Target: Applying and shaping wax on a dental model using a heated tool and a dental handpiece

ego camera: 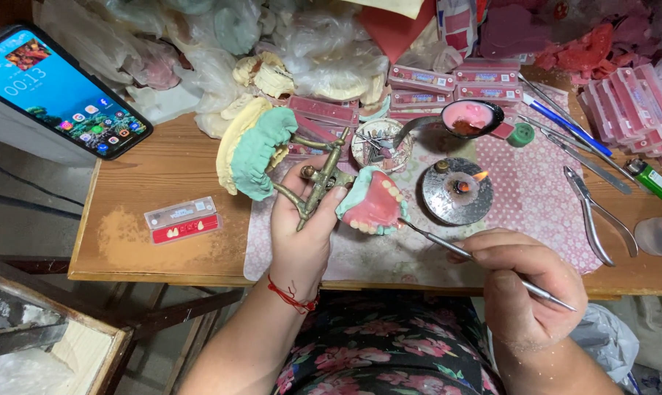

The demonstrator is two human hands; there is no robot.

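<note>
Brass-coloured metal fills my left hand (301,227), its fingers wrapped round a hinged articulator (318,179) that carries a green plaster cast (261,152) swung open and a pink wax denture (373,205) above the wooden table (137,183). My right hand (525,289) pinches a thin metal carving tool (448,247) like a pen, its tip touching the denture's edge. Just beyond burns a small spirit lamp (459,190), with a spoon of pink wax (468,117), pliers (598,216) and a phone (56,91) nearby; the heap of casts behind is hard to make out.
</note>
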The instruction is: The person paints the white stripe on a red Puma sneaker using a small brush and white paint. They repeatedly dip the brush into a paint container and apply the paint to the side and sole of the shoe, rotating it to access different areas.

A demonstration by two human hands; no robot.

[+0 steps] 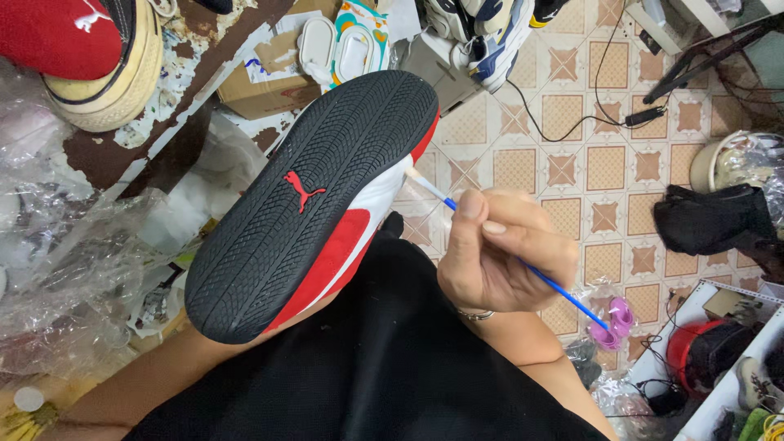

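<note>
A red and white shoe is held up over my lap with its black ribbed sole facing me, toe at the upper right. My right hand pinches a thin blue-handled brush. The brush's pale tip touches the white side of the shoe just below the sole edge. My left forearm runs up under the heel. The left hand itself is hidden behind the shoe.
A red shoe with a cream sole lies at the top left above crumpled clear plastic. A cardboard box, sneakers, a black cable, black cloth and a white shelf surround me on the tiled floor.
</note>
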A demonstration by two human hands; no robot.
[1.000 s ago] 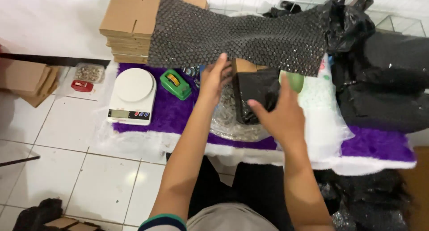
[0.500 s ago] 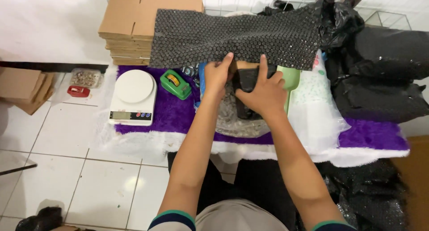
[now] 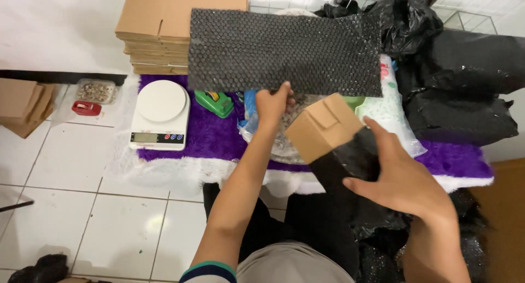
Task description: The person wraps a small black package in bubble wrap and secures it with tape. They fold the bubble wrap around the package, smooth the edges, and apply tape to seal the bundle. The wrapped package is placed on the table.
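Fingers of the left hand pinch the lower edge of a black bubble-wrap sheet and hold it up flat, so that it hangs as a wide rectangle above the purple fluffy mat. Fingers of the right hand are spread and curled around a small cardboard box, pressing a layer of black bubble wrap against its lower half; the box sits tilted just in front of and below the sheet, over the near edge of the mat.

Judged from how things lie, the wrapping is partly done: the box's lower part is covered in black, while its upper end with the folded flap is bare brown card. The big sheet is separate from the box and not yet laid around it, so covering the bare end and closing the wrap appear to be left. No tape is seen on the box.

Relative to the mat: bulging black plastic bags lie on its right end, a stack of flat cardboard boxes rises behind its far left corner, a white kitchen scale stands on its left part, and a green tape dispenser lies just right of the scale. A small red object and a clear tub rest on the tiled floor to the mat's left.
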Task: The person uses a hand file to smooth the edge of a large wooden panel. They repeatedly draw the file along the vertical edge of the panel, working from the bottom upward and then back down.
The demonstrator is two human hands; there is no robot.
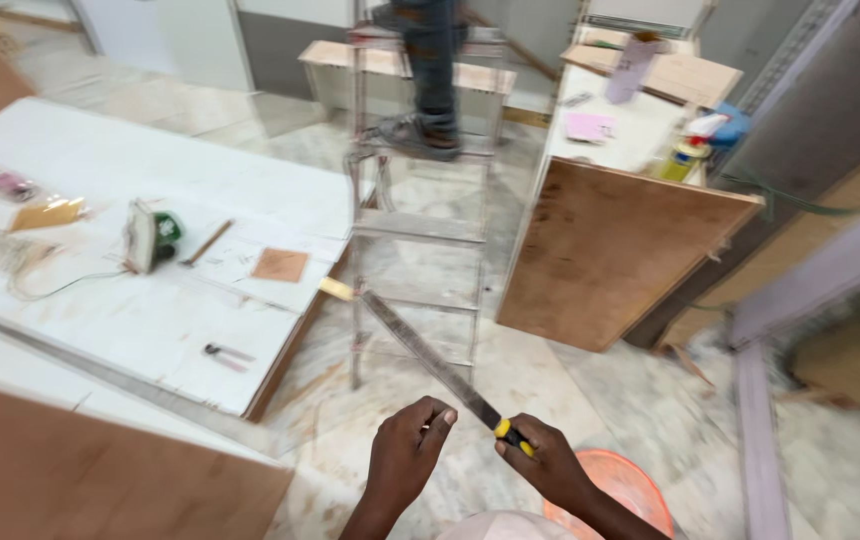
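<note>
My right hand (547,462) grips the black and yellow handle of a long flat metal file (420,347), whose blade points up and left toward the corner of the white worktable (150,320). My left hand (405,455) hovers just left of the handle with its fingers curled and nothing in it, close to the blade but apart from it.
A metal stepladder (420,240) stands ahead with another person's legs (432,70) on an upper step. A brown plywood panel (610,250) leans on a cabinet at right. On the worktable lie a power tool (150,238), pliers (225,353) and a small wood square (280,265). An orange bucket (622,480) sits below my right hand.
</note>
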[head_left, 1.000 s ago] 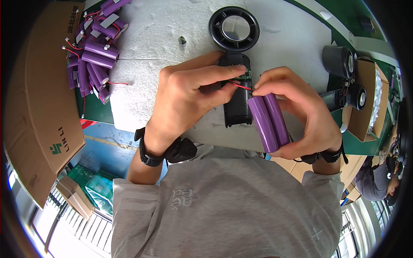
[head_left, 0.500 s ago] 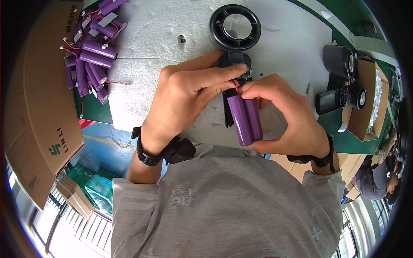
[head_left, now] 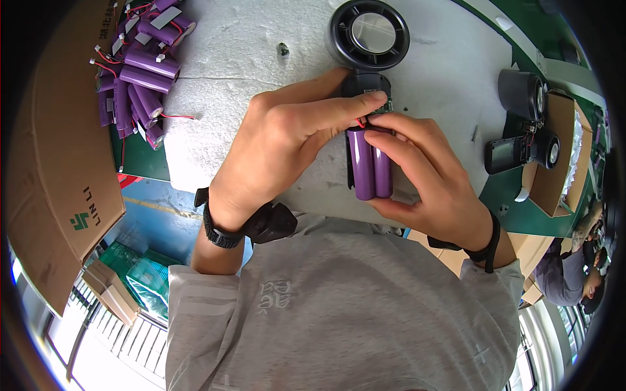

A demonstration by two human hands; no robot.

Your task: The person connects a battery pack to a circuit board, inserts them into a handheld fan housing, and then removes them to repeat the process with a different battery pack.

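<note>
In the middle of the white foam sheet lies a black device with a round, ringed head (head_left: 334, 32), which looks like a handheld fan. Its opened handle (head_left: 355, 83) points toward me. My left hand (head_left: 277, 133) grips the handle from the left, thumb and index finger over the green circuit board (head_left: 390, 104) and beside a short red wire (head_left: 360, 122). My right hand (head_left: 433, 169) holds a pair of purple cylindrical batteries (head_left: 362, 166) by its right side and lower end. The batteries lie lengthwise along the handle, covering most of its lower part.
Many purple batteries (head_left: 149, 78) with red leads are heaped at the left, near a tall cardboard box (head_left: 59, 163). To the right, more black fan parts (head_left: 518, 94) stand near an open carton (head_left: 561, 156). Another person (head_left: 567, 274) is at far right.
The batteries have turned from a slant to nearly straight and now lie along the handle. My right hand's fingers have moved up and over them; the left hand keeps its hold.
</note>
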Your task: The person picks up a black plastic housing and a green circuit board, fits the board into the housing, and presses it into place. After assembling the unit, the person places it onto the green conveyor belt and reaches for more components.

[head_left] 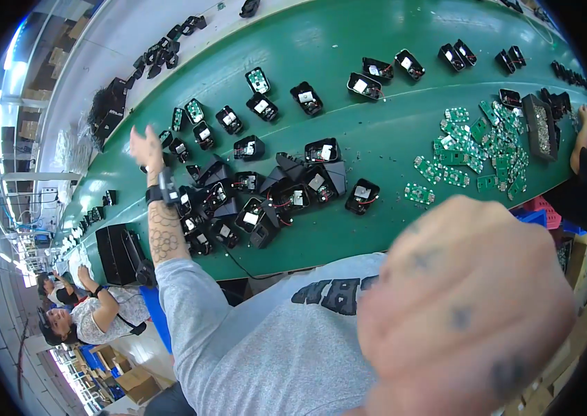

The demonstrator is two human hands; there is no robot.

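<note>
My left hand (146, 149) reaches out over the left part of the green table, fingers stretched and apart, holding nothing. Close by stand small black housings (203, 135) with white parts and wires inside. Below its wrist more open black housings (252, 215) crowd together, some tilted against each other. My right hand (470, 305) looms large and blurred at the lower right, close to the camera. Its fingers are curled into a fist, and whatever may be inside is hidden. A loose pile of green circuit boards (463, 149) lies on the table beyond it.
The long green table (383, 229) curves across the view. At its right end stand a grey bin (539, 128) of small parts and another person's arm (581, 142). Black boxes (116, 253) and a seated person (102, 312) are at the left. Pink and blue crates (543, 211) sit below the right edge.
</note>
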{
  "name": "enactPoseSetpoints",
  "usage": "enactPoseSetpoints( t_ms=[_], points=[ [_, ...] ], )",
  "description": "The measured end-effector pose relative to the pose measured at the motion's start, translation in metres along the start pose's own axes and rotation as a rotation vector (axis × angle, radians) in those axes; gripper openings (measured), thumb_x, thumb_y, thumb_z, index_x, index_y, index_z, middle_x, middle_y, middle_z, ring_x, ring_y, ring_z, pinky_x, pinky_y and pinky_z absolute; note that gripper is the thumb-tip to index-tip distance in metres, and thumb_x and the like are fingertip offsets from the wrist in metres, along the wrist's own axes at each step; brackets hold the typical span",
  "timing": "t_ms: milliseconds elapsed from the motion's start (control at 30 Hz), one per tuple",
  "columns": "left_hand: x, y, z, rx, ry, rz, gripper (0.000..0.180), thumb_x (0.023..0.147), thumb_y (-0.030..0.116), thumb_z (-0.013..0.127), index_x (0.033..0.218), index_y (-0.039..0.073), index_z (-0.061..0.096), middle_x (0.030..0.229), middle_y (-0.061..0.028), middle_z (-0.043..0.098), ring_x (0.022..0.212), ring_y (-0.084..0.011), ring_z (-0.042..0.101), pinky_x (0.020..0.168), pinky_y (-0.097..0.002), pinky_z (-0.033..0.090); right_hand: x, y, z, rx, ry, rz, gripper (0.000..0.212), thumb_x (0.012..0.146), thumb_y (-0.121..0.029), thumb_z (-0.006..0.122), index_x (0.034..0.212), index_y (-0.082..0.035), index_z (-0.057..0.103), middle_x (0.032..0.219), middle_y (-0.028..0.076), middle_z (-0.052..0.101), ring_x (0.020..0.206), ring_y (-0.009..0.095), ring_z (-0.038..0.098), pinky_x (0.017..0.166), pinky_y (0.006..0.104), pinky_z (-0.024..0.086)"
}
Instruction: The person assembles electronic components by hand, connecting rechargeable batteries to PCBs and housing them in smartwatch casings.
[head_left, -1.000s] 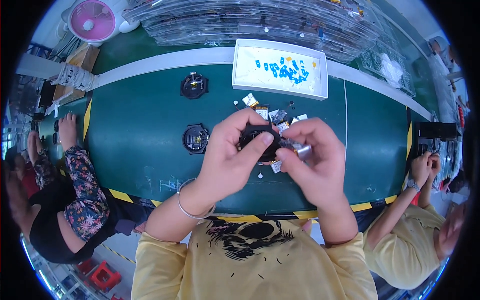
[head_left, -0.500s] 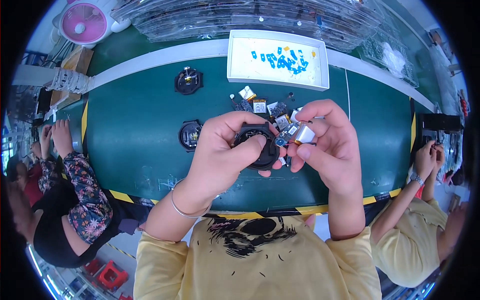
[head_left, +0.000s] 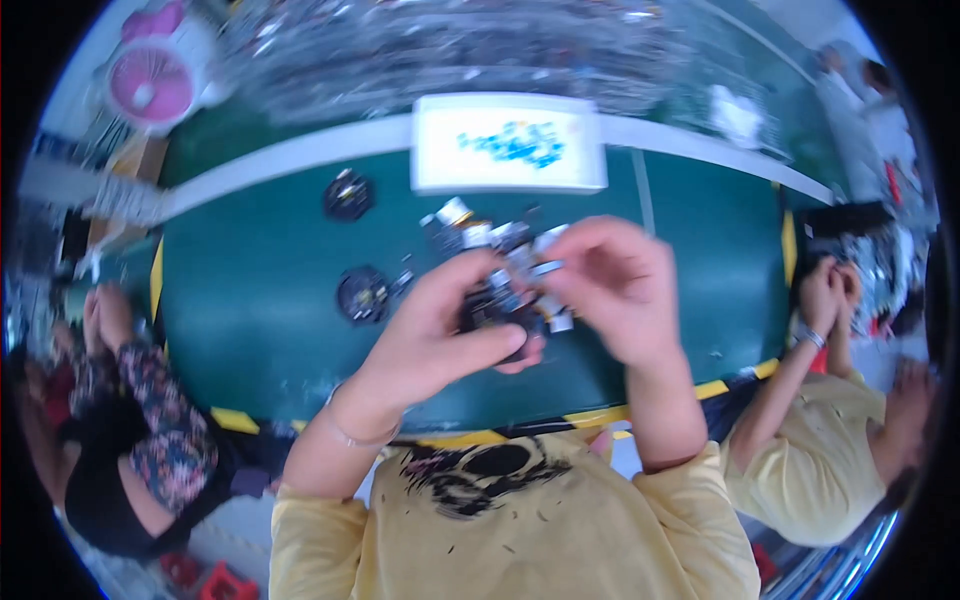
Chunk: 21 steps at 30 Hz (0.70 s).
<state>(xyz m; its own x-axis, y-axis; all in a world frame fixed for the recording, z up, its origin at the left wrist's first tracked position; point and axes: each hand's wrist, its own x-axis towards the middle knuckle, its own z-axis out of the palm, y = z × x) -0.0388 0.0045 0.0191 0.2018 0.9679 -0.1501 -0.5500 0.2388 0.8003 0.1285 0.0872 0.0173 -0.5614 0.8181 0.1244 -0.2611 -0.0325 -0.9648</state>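
My left hand (head_left: 425,325) is closed round a black round watch case (head_left: 478,312), its thumb lying across the lower part of the opening. My right hand (head_left: 620,290) is beside it, thumb and fingers pinched on a small silvery battery (head_left: 547,268) seen nearly edge-on. A small circuit board (head_left: 504,288) shows at the case's upper right, between the two hands; blur hides whether it sits in the case. Just beyond my hands lies a loose pile of silver batteries (head_left: 477,235) with boards.
Two more black round cases, one farther (head_left: 348,195) and one nearer (head_left: 363,294), lie left on the green table (head_left: 250,270). A white box (head_left: 425,180) of small blue pieces stands behind the pile. A pink-and-white fan (head_left: 150,88) is far left. Co-workers sit on both sides.
My right hand has brought the battery and board closer to the watch case. My left thumb has moved from inside the case toward its near edge. The whole view has shifted and blurred.
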Motion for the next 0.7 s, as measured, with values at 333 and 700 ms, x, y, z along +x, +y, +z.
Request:
enactPoseSetpoints(
  t_ms=[333, 700],
  points=[
    [-0.002, -0.023, -0.019, 0.224, 0.307, 0.009, 0.018, 0.094, 0.019, 0.050, 0.099, 0.003, 0.057, 0.076, -0.0061, 0.061, 0.055, -0.0109, 0.057, 0.047, -0.0212, 0.046, -0.005, 0.024, 0.016, -0.560, -0.041, -0.531, 0.007, 0.074, -0.003, 0.063, 0.079, -0.004, 0.058, 0.077, 0.009, 0.057, 0.076, 0.030, 0.057, 0.065, 0.0386, 0.047],
    [0.002, -0.032, -0.033, -0.143, 0.295, 0.084, 0.020, 0.094, 0.013, 0.050, 0.111, 0.004, 0.053, 0.110, -0.0088, 0.059, 0.102, -0.0169, 0.058, 0.084, -0.0304, 0.048, -0.007, 0.026, 0.012, -0.616, -0.056, -0.556, 0.006, 0.073, -0.003, 0.061, 0.078, -0.002, 0.058, 0.079, 0.011, 0.055, 0.078, 0.029, 0.056, 0.068, 0.0389, 0.046]
  ],
)
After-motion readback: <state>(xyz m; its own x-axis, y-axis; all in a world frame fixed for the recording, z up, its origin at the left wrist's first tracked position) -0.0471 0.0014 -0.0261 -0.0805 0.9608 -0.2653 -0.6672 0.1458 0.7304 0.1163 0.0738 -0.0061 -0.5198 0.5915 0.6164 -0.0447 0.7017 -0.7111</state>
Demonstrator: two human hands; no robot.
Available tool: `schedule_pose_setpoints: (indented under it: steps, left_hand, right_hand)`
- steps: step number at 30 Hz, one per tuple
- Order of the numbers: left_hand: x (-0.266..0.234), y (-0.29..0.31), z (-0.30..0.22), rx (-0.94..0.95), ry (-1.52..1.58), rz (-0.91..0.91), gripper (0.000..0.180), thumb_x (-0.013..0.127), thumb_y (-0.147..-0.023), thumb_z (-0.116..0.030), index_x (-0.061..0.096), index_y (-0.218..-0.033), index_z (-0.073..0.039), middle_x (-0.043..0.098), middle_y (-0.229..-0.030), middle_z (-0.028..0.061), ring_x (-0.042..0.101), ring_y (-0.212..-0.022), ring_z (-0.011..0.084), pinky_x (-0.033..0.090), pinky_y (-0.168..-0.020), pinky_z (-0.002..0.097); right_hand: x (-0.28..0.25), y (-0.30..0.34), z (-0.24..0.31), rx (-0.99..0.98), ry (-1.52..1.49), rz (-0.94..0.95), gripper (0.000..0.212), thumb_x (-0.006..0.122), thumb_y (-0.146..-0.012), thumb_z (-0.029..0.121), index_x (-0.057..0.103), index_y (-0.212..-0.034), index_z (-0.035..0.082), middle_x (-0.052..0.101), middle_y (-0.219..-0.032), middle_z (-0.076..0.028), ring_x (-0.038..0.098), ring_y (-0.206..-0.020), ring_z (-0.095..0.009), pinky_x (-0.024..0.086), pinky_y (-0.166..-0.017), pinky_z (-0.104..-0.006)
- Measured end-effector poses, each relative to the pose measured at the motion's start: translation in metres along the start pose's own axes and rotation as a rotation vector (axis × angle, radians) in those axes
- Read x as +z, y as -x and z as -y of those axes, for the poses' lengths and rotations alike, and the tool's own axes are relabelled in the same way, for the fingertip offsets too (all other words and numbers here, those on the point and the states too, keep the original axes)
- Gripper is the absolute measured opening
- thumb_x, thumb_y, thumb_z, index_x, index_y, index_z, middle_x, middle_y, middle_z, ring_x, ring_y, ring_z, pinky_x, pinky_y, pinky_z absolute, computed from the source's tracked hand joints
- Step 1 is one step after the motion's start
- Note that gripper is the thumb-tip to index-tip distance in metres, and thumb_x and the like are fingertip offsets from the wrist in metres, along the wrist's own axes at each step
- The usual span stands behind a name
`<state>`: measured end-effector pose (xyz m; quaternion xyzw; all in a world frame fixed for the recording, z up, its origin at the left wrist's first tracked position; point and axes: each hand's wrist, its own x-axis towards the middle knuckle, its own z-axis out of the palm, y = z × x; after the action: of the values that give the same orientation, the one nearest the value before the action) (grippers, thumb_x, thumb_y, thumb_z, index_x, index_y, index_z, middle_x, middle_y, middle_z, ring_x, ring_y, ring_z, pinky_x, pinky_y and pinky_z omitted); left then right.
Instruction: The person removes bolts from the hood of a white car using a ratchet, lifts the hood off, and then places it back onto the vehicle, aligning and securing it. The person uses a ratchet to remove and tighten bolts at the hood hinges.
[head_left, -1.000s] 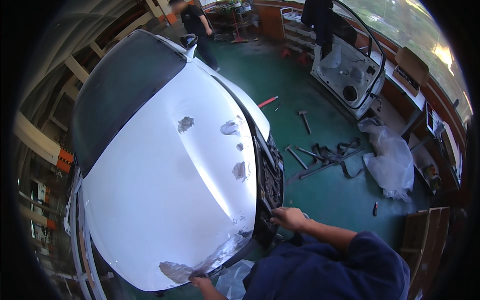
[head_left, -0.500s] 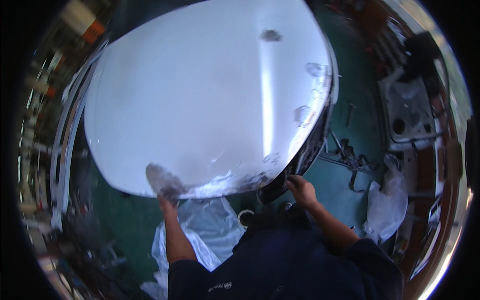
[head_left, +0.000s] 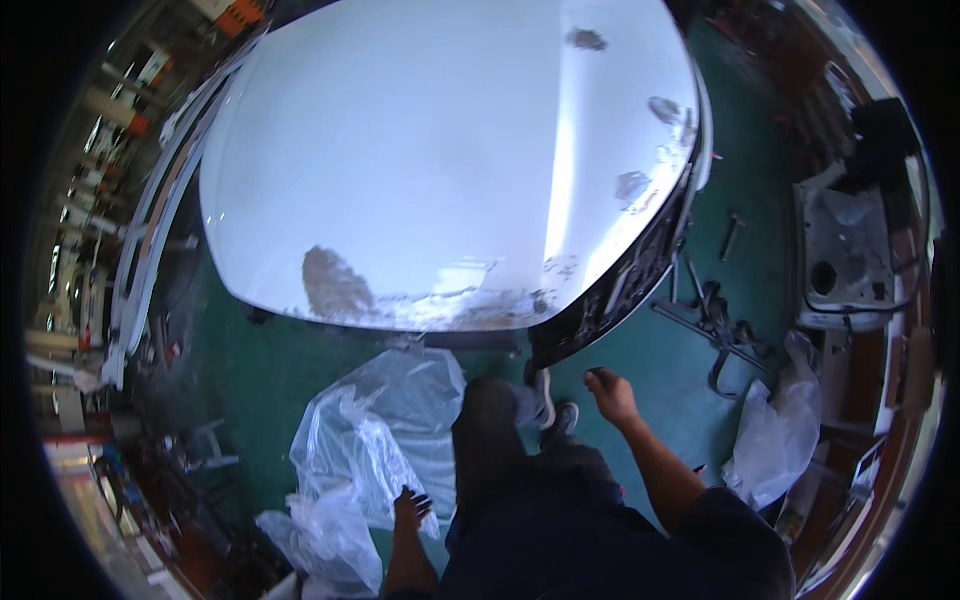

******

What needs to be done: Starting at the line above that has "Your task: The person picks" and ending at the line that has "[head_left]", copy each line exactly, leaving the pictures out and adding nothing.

Written solution:
Your task: The person picks up a black plastic housing and a green circuit board, fits the board into the housing, and presses it into place. After assembling the unit, the person places it onto the green conveyor belt and reaches for more components.

[head_left] 

That's the full output for the exercise.